Do ponto de vista da competição pelo Palácio do Planalto e seus efeitos sobre a questão em tela, dois cenários distintos surgem no horizonte. Na hipótese da eleição de Lula, é possível antever a retomada de uma certa institucionalidade na Amazônia Legal com vistas a tentar reduzir os atuais recordes de desmatamento e queimadas na região, assim como uma maior repressão às atividades do narcogarimpo. Caso Bolsonaro seja reeleito, no entanto, talvez tenhamos de nos despedir da região amazônica como bioma da forma como conhecemos. A devastação, que já é profunda, intensa e extensa, ganhará um impulso inédito com a eventual sanção, nas urnas, da atual tendência de savanização da região. Além disso, Bolsonaro avançará para a última fronteira ainda não completamente explorada pelos agentes econômicos: a liberação de mineração em terras indígenas, com potenciais consequências genocidas para as populações tradicionais. 

No que tange à disputa estadual, o panorama político nos estados da Amazônia Legal não é mais animador. Do ponto de vista das oligarquias estaduais que dominam a política local, Bolsonaro significou a liberação de todos os “entraves” – leia-se legislação ambiental e instituições de controle – existentes que impediam, ou pelo menos freavam, o avanço indiscriminado sobre a floresta. Para elas, o governo Bolsonaro representou quatro anos de lucros extraordinários e impunidade máxima. A flexibilização das leis ambientais e o incentivo ao desmatamento beneficiaram muita gente poderosa e com dinheiro. É evidente que desejam perpetuar essa situação indefinidamente e, por isso, apoiam Bolsonaro. 

Dois elementos novos chamam a atenção dos analistas e devem ser objeto de estudos nos próximos anos. Por um lado, é forçoso reconhecer que o pleito registrará um grande número de candidaturas de “resistência”. Nesse grupo estão incluídos ativistas ambientais, lideranças indígenas, cientistas e agentes dos quadros da burocracia da política ambiental do Estado brasileiro que se apresentam no processo eleitoral como um sinal de reação da sociedade civil ao panorama catastrófico da política de meio ambiente do governo Bolsonaro a que já fizemos alusão. 

Por outro lado, aparentemente, a devastação da Amazônia ganhou uma dinâmica doméstica própria.

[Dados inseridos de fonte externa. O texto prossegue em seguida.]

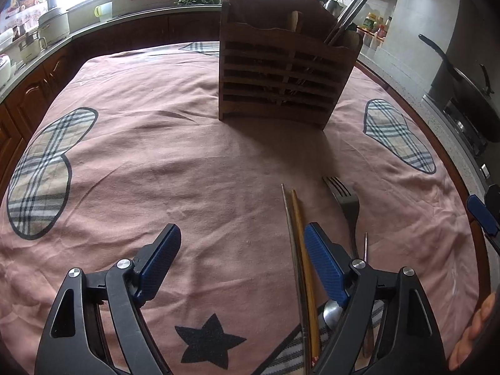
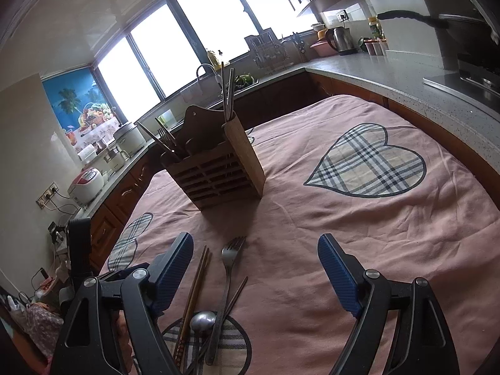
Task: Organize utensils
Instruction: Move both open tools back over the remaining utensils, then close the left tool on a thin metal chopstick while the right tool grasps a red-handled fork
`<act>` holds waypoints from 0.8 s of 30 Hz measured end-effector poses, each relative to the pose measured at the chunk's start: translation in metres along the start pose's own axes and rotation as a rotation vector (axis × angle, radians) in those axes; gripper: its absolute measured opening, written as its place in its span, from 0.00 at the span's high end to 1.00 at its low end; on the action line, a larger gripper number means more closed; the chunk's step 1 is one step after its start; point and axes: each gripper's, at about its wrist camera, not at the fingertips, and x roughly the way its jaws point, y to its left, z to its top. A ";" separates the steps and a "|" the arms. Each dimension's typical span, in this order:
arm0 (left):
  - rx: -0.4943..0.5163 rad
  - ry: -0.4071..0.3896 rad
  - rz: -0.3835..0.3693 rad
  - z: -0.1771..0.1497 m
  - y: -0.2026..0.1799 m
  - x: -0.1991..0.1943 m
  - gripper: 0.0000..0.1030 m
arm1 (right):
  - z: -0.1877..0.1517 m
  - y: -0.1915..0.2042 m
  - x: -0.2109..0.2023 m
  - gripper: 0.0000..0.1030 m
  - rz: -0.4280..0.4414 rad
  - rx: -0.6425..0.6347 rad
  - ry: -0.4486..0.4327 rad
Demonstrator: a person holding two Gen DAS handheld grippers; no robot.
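A slatted wooden utensil holder (image 1: pixel 281 84) (image 2: pixel 215 172) stands on the pink tablecloth (image 1: pixel 156 162) with chopsticks and a fork upright in it. Loose utensils lie near the front: a fork (image 1: pixel 345 200) (image 2: pixel 229 265), a wooden chopstick pair (image 1: pixel 301 243) (image 2: pixel 195 287), a spoon (image 1: pixel 332 311) (image 2: pixel 203 317) and a dark single chopstick (image 1: pixel 366 247) (image 2: pixel 237 293). My left gripper (image 1: pixel 240 234) is open above the cloth, the wooden chopsticks lying just inside its right finger, untouched. My right gripper (image 2: pixel 254 243) is open above the fork and holds nothing.
A grey worktop wraps around the table. On it are rice cookers (image 1: pixel 53 25) at the left, a kettle (image 2: pixel 342 39) at the back, and a stove with a black pan (image 1: pixel 468 93) at the right. A person's fingers (image 1: pixel 478 328) show at the right edge.
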 end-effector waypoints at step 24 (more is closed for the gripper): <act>0.030 0.067 -0.030 0.005 0.024 0.020 0.42 | -0.021 0.033 0.115 0.60 0.030 -0.113 0.301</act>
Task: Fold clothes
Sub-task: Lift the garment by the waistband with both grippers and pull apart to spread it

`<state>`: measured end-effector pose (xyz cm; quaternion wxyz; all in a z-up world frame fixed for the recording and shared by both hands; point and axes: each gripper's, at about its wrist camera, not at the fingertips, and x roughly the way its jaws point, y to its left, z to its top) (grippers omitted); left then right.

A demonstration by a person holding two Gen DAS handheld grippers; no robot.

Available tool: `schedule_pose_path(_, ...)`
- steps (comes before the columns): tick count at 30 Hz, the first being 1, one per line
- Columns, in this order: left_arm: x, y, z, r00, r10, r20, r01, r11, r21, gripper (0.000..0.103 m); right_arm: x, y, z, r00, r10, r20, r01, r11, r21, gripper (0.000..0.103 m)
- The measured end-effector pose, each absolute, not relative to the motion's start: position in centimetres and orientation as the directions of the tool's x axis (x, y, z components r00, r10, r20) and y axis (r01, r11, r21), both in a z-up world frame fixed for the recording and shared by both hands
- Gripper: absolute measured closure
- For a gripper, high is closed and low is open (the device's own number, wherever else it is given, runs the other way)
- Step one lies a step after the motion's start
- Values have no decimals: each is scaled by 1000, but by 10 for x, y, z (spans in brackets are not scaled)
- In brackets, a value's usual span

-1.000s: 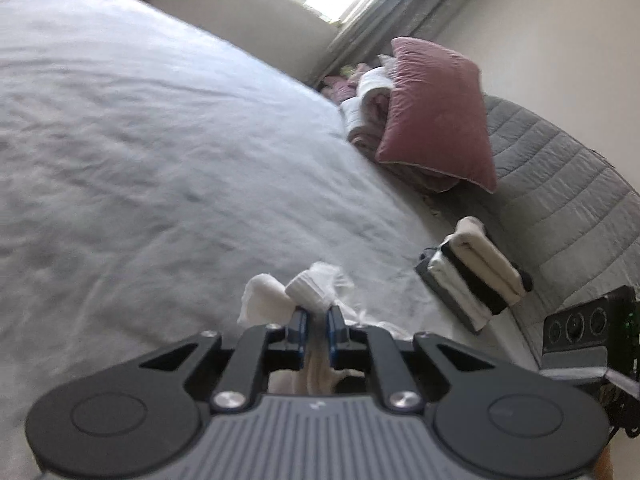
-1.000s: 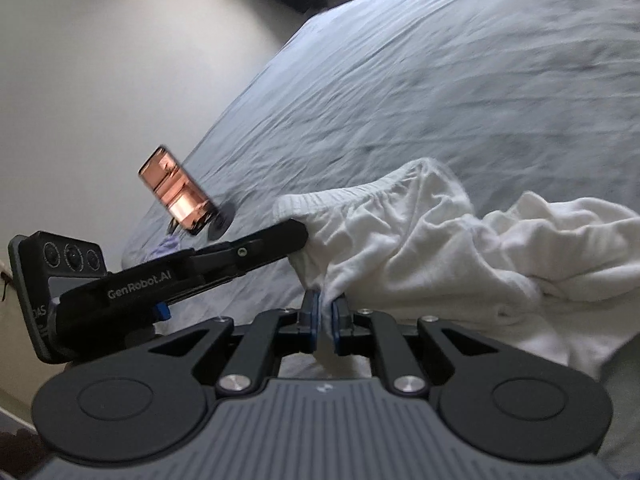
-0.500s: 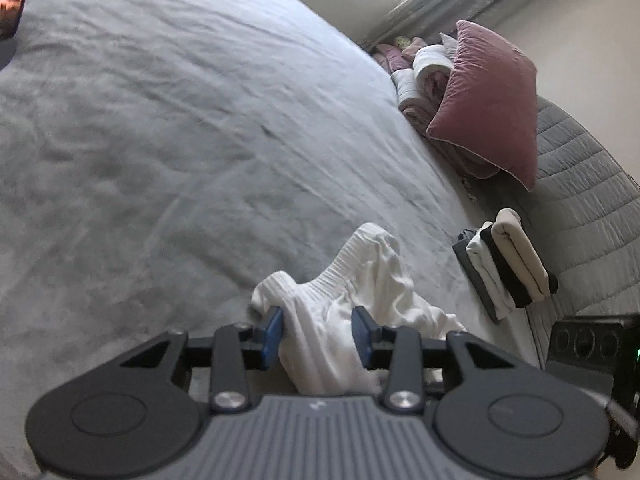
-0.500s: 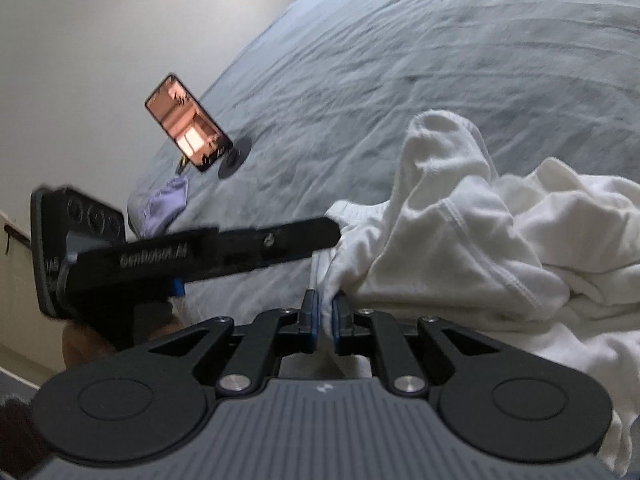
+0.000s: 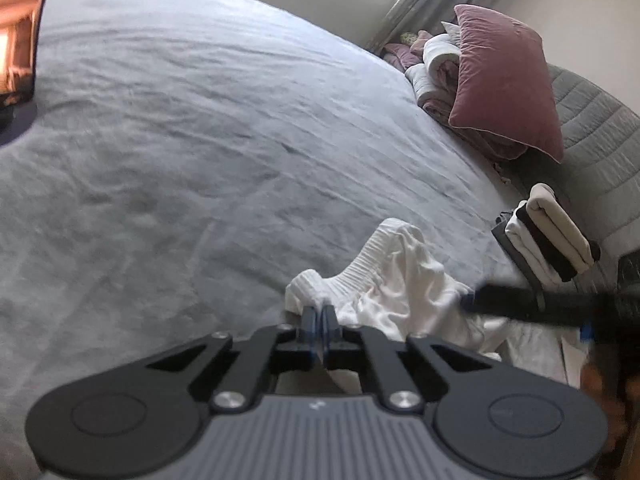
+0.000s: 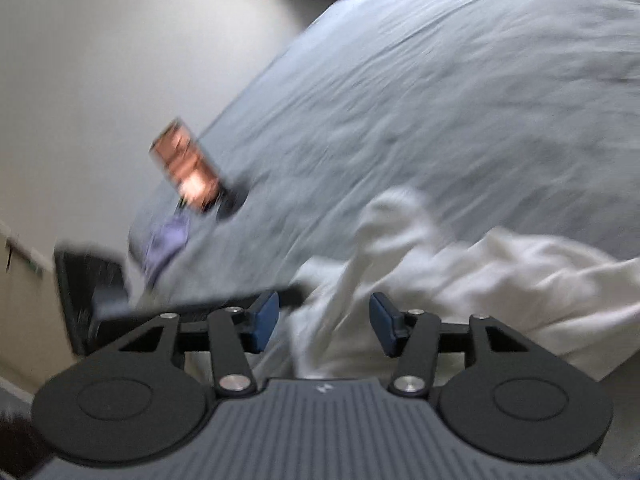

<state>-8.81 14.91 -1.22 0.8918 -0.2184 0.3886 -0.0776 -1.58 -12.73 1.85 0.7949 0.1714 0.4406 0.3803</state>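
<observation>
White shorts (image 5: pixel 404 280) with a ribbed waistband lie crumpled on the grey bed sheet (image 5: pixel 200 140), near its front edge. My left gripper (image 5: pixel 319 314) is shut on the waistband's left end. In the right wrist view the same shorts (image 6: pixel 500 280) spread to the right. My right gripper (image 6: pixel 324 320) has its jaws opening, with a fold of the white cloth between the blue pads (image 6: pixel 264 320), which stand apart from it. The right gripper (image 5: pixel 532 304) shows as a dark blur beside the shorts in the left wrist view.
A folded stack of clothes (image 5: pixel 548 232) sits at the right by the grey quilted headboard (image 5: pixel 592 128). A pink pillow (image 5: pixel 508 80) leans on rolled blankets (image 5: pixel 436 64). A phone on a stand (image 6: pixel 186 172) and a purple cloth (image 6: pixel 168 240) are at the bed's left edge.
My left gripper opened, then shut again on the waistband's end. My right gripper went from shut on the white cloth to open, and its view is now blurred.
</observation>
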Motion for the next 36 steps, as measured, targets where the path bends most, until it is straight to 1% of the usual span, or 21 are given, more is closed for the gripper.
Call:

As sanções internacionais, ainda muito tímidas, não foram capazes de sensibilizar os estados para agirem energicamente contra os ilícitos ambientais. A crise ambiental na região é profunda, multicausal e não será resolvida com bala de prata. É preciso uma concertação de fatores e atores políticos internacionais, nacionais, estaduais e locais atuando em sinergia para que a situação mude.   

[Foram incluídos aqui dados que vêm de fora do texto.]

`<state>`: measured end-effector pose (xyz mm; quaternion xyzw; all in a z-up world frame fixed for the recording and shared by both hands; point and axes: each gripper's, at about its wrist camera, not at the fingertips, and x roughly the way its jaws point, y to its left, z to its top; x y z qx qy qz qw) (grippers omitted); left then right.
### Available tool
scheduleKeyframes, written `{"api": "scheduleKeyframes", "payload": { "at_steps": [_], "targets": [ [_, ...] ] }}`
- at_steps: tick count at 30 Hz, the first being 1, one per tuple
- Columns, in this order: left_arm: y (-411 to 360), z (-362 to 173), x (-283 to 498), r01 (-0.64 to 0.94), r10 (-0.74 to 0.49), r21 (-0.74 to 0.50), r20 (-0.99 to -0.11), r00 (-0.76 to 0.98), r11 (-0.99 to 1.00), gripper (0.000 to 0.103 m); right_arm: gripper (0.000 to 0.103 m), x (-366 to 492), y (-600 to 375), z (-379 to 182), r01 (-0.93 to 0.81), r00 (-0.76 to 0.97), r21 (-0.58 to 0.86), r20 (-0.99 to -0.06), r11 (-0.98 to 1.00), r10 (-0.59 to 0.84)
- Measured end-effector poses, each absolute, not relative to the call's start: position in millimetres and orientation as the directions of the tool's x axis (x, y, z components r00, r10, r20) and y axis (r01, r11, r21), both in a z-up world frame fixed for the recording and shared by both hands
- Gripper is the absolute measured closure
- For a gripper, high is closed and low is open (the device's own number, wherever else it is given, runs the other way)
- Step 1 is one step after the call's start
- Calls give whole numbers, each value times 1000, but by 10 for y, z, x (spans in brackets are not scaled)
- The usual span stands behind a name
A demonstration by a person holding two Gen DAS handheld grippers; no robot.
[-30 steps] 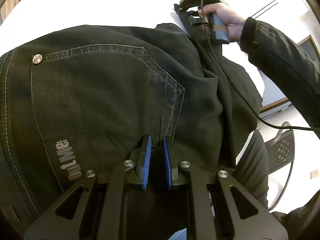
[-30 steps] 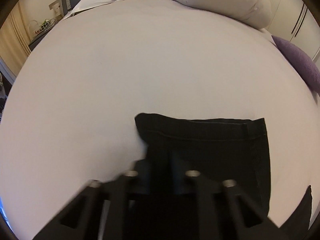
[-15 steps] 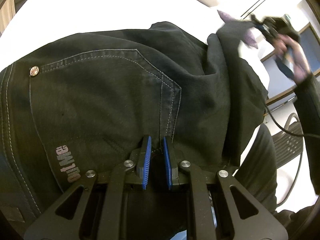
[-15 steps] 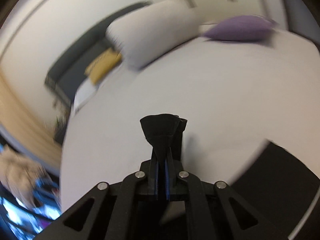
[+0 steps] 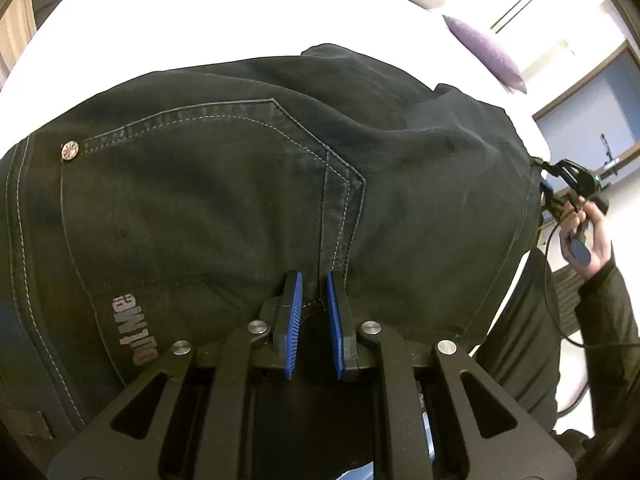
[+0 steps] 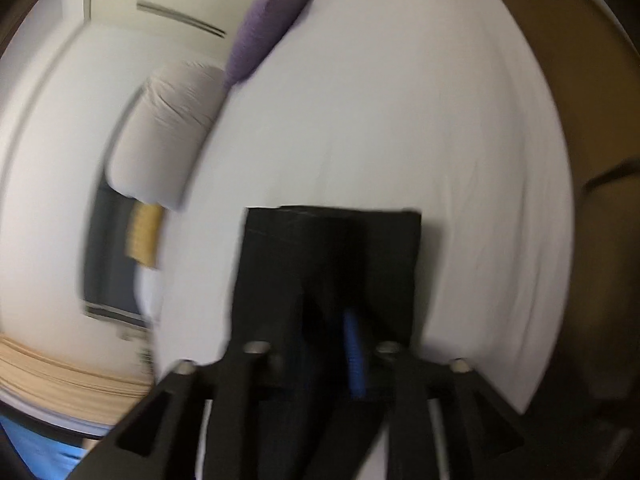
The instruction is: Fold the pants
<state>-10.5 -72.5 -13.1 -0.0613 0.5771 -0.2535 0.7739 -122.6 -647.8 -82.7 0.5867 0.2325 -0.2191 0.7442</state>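
Black denim pants (image 5: 224, 184) lie on white bed sheet (image 6: 400, 120), waist end nearest left gripper (image 5: 312, 280); fold looks mid-way, leg end doubling over, final folds left. Left gripper low at the waist, pads narrowly apart around a seam. Right gripper (image 6: 332, 320) raised beside the pants' edge, holds the hem; blurred.

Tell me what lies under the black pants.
The pants rest on a white bed; the sheet shows all around them. The part directly beneath is covered by the fabric, so anything there cannot be seen. A purple pillow lies further back, apart from them.
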Motion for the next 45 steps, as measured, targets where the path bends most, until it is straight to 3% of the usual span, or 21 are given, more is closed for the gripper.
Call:
{"api": "scheduleKeyframes", "payload": {
  "at_steps": [1,3,8,11,14,17,18,33,35,37,40,41,43,45],
  "targets": [
    [-709,-141,-94,318,-466,-391,-860,207,864,90,47,-1237,-6466,-815,577,812,786,-582,221,-50],
    [-701,-166,-92,313,-468,-395,-858,211,864,90,39,-1192,-6366,-763,556,825,795,-563,242,-46],
    [-706,-163,-116,318,-448,-371,-866,221,872,90,40,-1037,-6195,-779,552,823,801,-568,230,4],
    [-734,-161,-130,317,-445,-367,-867,225,875,90,48,-961,-6049,-785,554,817,797,-576,240,26],
    [-726,-160,-145,317,-443,-364,-867,228,876,90,64,-975,-5947,-822,562,809,798,-585,218,58],
    [-728,-159,-164,316,-442,-362,-866,233,877,90,94,-1014,-5918,-844,589,789,778,-612,221,51],
    [-731,-157,-170,315,-442,-362,-866,235,877,90,97,-1048,-5932,-866,600,782,771,-621,214,47],
    [-483,-145,-115,259,-511,-457,-835,204,851,90,99,-1449,-6022,-941,571,807,796,-589,199,39],
    [-441,-158,-107,253,-522,-470,-828,205,845,90,98,-1477,-6082,-939,564,814,804,-580,186,39],
    [-441,-160,-116,251,-532,-480,-821,208,840,90,89,-1511,-6200,-915,560,822,812,-570,168,17],
    [-387,-177,-122,248,-539,-488,-815,216,837,90,87,-1554,-6429,-870,570,820,809,-569,144,-53],
    [-379,-179,-125,247,-538,-487,-814,218,838,90,87,-1578,-6509,-881,572,820,810,-568,129,-68],
    [-370,-178,-155,247,-535,-484,-815,225,840,90,98,-1602,-6627,-935,582,813,808,-578,96,-64],
    [-359,-179,-178,247,-535,-483,-813,228,840,90,99,-1589,-6675,-955,601,799,791,-597,112,-68]
  ]
}}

O próximo governo – caso Bolsonaro não seja reeleito – vai se deparar com o desafio de reconstruir o Ibama e o ICMBio, frear a sanha desmatadora, retomar o controle da região amazônica, voltar a fazer parte dos pactos climáticos e superar a péssima reputação internacional angariada pelo Brasil nos últimos anos. 

O que está em jogo nessas eleições, portanto, não é, de modo algum trivial: a manutenção da imensa biodiversidade dos biomas brasileiros, a regularidade de nosso regime de chuvas e, portanto, o abastecimento de água para consumo e a produção agrícola de todo o país, a soberania sobre a região amazônica e, globalmente, a própria estabilidade do clima planetário. Não é pouca coisa e, infelizmente, o cenário que se desenha para o futuro não é animador.

 

Leonardo Barros Soares é professor do Departamento de Ciências Sociais da UFV (Universidade Federal de Viçosa) e colaborador do Programa de Pós-Graduação em Ciência Política da UFPA (Universidade Federal do Pará). Mestre e doutor em ciência política pela UFMG (Universidade Federal de Minas Gerais), com período sanduíche na Université de Montréal (Canadá). Coordenador do Grupo de Pesquisa Política e Povos Indígenas nas Américas.